* [Work request] Copy out the lines of the records below, and only those lines, from the one with "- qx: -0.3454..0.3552" through the one with "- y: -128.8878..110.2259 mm", exactly as they appear.

* [Source material]
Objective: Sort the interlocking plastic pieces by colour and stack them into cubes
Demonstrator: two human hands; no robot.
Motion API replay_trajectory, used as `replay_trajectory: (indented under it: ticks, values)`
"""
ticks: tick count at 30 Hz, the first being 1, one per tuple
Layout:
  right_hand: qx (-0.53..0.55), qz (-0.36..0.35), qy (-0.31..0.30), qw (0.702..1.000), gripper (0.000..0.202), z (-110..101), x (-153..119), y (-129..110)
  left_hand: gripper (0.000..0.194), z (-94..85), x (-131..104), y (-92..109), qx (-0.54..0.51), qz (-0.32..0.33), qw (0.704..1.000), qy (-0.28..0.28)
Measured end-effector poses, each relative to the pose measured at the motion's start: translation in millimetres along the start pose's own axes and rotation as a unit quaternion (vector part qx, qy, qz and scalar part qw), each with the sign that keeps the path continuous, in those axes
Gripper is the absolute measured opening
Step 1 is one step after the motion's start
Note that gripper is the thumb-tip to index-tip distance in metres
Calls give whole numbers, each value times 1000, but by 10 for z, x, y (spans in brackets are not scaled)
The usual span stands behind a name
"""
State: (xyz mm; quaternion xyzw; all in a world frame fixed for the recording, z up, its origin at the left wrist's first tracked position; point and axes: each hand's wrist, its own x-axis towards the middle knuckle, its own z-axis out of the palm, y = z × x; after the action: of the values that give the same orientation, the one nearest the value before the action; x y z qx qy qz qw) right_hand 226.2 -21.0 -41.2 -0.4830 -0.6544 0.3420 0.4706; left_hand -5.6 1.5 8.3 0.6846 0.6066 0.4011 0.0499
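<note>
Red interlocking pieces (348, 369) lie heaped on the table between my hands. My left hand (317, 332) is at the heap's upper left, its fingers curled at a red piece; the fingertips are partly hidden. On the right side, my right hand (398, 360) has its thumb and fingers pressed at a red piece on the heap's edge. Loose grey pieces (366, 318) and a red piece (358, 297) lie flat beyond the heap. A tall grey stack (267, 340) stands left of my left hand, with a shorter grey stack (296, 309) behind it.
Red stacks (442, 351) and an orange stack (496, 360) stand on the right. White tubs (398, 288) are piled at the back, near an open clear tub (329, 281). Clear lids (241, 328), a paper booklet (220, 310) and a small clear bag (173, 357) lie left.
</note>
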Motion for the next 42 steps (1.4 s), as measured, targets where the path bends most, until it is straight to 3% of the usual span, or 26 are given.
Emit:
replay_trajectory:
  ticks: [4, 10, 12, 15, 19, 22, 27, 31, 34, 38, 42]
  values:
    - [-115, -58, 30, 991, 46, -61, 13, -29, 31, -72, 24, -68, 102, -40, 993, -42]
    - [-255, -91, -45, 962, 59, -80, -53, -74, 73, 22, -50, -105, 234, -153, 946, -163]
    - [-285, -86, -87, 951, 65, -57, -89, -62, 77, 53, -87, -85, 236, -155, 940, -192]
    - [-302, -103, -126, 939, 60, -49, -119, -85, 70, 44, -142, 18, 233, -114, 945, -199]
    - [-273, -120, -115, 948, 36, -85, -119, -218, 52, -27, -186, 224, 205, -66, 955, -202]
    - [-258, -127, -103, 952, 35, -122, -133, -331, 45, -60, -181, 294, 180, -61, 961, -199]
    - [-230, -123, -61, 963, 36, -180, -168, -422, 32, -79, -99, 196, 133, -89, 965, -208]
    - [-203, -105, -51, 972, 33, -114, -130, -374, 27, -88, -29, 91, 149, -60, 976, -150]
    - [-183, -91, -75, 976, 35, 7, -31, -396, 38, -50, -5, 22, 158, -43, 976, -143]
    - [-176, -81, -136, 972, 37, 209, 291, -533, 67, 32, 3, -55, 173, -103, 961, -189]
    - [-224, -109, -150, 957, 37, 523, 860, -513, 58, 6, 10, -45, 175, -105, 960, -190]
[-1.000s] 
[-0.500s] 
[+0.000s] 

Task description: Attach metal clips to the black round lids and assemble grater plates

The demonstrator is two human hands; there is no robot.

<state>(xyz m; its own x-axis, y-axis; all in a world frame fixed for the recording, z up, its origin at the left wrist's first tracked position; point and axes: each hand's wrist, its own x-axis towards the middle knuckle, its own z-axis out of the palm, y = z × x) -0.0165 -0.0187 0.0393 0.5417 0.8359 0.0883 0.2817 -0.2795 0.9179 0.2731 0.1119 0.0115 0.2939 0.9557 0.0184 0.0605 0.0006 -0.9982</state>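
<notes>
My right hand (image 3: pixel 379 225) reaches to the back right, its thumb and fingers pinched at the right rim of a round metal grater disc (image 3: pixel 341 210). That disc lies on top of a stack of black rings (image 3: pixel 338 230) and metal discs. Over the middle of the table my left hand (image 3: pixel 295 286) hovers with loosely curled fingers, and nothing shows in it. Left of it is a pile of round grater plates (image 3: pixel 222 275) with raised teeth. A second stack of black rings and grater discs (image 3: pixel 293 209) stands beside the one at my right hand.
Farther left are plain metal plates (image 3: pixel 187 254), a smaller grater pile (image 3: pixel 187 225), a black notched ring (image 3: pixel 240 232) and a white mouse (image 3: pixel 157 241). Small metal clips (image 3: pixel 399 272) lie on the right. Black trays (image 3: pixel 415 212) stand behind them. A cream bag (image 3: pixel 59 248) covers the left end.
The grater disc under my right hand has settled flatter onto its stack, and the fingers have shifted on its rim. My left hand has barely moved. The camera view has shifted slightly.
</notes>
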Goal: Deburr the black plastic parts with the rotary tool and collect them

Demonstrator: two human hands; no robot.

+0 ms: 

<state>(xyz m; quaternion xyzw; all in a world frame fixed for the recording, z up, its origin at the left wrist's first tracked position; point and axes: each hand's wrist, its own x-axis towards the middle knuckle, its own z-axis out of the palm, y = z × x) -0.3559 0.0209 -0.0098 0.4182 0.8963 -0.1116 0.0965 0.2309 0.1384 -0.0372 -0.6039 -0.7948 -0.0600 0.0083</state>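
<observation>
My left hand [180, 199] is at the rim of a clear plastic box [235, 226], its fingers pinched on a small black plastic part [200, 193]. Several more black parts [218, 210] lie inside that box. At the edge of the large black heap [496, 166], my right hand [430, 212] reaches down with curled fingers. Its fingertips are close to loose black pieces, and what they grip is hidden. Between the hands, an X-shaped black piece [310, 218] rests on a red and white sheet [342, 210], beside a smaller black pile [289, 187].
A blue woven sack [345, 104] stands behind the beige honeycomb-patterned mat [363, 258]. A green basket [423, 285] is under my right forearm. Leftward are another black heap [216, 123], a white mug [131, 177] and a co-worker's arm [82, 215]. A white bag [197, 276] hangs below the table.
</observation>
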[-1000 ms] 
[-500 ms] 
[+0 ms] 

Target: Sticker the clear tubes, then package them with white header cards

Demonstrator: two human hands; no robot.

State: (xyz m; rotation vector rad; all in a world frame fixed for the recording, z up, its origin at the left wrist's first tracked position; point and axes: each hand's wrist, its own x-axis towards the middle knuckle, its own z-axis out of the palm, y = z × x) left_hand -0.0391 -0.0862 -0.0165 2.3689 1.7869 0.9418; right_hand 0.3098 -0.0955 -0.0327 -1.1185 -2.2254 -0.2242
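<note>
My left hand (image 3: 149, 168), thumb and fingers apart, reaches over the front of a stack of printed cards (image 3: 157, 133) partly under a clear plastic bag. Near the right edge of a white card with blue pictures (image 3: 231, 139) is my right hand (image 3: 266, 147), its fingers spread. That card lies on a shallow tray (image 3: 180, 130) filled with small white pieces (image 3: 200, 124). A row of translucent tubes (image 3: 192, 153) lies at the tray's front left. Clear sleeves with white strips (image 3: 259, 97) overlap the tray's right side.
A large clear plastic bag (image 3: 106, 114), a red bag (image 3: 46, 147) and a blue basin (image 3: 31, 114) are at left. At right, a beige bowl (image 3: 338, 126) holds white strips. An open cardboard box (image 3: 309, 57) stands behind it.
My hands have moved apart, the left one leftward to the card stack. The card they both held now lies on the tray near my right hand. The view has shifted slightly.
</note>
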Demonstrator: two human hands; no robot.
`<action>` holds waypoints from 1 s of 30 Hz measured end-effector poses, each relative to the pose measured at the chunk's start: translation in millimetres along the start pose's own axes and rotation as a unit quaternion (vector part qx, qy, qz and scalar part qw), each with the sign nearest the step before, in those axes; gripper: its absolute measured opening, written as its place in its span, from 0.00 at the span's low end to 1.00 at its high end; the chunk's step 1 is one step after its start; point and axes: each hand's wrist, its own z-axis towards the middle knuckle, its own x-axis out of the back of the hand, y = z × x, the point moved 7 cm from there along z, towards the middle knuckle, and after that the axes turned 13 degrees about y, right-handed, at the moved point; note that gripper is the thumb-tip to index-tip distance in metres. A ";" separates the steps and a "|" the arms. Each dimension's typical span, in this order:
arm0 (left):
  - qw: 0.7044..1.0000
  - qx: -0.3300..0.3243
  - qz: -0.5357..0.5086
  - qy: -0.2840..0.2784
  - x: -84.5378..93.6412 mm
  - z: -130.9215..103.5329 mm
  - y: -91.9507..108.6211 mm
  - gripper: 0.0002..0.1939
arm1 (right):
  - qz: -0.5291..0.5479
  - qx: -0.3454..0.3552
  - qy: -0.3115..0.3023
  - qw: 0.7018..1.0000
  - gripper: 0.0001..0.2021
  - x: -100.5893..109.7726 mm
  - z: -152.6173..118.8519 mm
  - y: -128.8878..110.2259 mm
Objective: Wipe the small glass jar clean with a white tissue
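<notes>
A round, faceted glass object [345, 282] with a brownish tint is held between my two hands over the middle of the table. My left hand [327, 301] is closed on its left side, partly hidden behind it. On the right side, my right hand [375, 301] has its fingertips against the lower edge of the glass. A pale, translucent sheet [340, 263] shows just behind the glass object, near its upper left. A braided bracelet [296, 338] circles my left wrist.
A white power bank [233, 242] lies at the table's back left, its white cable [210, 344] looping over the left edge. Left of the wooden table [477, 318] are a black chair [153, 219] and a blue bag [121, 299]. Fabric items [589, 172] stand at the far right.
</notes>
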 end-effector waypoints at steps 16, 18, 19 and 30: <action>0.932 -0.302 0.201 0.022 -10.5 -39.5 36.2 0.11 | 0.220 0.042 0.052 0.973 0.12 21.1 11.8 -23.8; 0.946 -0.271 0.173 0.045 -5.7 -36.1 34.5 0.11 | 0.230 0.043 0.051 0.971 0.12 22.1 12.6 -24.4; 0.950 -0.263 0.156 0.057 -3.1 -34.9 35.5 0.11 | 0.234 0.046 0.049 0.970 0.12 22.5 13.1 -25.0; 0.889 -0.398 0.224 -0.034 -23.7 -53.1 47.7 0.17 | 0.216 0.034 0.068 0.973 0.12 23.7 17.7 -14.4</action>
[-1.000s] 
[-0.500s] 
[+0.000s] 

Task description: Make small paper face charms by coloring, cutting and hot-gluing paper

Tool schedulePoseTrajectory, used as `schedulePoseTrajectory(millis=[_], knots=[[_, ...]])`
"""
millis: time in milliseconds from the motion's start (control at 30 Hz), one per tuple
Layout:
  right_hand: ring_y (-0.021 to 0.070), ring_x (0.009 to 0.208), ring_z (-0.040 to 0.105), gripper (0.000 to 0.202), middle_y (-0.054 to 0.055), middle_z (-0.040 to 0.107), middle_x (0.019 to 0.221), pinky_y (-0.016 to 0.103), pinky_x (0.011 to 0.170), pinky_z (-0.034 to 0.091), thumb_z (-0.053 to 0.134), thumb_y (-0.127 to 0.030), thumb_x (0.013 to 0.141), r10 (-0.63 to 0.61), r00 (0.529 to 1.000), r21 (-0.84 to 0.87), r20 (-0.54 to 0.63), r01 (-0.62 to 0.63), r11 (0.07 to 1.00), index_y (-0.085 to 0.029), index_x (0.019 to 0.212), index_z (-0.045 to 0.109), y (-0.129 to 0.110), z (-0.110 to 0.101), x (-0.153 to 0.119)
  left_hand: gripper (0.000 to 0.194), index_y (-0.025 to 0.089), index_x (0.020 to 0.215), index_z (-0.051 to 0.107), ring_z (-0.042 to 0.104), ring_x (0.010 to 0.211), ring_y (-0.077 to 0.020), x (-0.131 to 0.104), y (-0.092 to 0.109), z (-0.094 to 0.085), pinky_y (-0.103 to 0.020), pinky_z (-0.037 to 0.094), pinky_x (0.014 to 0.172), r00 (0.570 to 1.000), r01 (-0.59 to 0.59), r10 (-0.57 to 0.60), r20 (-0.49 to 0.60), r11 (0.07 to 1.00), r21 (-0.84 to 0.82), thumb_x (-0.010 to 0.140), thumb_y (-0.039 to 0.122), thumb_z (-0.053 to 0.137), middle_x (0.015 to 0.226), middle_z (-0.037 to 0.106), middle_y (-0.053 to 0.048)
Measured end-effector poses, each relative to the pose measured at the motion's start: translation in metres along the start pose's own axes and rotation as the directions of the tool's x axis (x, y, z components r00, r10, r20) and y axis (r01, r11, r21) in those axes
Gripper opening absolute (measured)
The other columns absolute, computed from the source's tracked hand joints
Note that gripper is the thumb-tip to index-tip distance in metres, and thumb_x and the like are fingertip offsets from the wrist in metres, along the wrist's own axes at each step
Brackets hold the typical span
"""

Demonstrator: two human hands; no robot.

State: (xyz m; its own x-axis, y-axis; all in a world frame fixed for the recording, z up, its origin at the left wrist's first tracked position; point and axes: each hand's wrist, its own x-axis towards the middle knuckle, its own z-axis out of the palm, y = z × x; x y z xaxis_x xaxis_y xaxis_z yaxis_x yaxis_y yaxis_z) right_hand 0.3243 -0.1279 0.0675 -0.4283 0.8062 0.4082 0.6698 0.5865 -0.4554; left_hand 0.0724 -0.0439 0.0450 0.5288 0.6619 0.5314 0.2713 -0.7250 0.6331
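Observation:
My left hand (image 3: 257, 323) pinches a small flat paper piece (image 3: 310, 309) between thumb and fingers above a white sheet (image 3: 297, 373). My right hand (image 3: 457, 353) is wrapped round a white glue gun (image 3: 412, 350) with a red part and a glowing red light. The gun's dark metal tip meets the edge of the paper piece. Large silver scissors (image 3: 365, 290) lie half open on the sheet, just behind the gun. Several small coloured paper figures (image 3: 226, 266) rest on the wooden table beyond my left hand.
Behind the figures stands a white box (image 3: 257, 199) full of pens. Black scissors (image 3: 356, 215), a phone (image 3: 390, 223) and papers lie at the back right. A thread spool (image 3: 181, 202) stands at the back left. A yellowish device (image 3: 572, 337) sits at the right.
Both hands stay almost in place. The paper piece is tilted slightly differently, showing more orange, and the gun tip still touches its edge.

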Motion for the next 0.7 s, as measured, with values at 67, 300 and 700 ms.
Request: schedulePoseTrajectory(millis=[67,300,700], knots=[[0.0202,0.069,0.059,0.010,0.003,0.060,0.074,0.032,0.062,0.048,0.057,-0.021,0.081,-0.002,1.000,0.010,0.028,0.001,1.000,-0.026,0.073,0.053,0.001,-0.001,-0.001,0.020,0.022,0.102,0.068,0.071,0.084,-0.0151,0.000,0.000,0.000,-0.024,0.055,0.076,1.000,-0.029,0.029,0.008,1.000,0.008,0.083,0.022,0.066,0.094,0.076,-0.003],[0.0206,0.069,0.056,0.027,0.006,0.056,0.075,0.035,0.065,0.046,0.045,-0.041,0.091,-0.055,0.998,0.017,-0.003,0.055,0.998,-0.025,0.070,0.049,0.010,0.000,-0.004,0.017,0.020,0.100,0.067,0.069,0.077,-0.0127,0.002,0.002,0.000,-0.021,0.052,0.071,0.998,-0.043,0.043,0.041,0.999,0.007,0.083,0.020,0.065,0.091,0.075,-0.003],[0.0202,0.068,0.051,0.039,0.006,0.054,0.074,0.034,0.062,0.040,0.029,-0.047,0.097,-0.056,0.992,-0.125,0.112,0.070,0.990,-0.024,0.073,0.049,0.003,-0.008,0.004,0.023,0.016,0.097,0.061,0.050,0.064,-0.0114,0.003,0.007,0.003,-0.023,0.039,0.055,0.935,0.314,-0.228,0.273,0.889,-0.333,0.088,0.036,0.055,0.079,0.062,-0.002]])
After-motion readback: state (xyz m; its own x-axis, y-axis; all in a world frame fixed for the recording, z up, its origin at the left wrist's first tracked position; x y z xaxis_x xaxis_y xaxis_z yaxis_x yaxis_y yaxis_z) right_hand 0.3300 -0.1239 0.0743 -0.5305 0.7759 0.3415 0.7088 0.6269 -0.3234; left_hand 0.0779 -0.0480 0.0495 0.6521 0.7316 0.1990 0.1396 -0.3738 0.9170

* [Solved exercise]
  - qx: -0.3454..0.3552
  - qy: -0.3115..0.3023
  - qw: 0.7018..1.0000
  - gripper: 0.0001..0.2021
  - x: -100.5893..109.7726 mm
  - z: -152.6173..118.8519 mm
  - y: -128.8878..110.2259 mm

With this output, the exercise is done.